*Your goal:*
Up to and including the final line, please copy every line exactly, starting from the one that contains "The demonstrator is" in the material below.

*Given data:*
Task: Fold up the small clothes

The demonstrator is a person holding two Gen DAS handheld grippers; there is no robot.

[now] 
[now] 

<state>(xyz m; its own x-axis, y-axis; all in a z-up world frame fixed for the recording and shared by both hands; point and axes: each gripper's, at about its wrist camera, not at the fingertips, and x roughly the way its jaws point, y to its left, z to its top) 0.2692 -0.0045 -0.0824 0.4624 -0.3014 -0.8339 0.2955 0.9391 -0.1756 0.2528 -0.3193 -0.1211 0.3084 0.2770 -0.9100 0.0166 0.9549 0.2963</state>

*Solution:*
The demonstrator is a person holding two Gen DAS handheld grippers; there is no robot.

[now] 
[now] 

<state>(xyz m; its own x-axis, y-axis; all in a z-up world frame fixed for the recording and shared by both hands; point and axes: each gripper's, at about its wrist camera, not at the fingertips, and x roughly the way its jaws point, y to its left, z to its top) 0.2692 -0.0045 -0.0824 0.4624 -0.3014 -0.8339 0.2955 0.9391 -0.1756 0.2528 -0.3193 -0.1211 0.3084 0.2770 -0.9100 0.0166 0.9549 0.2963</state>

The required output has been supplied.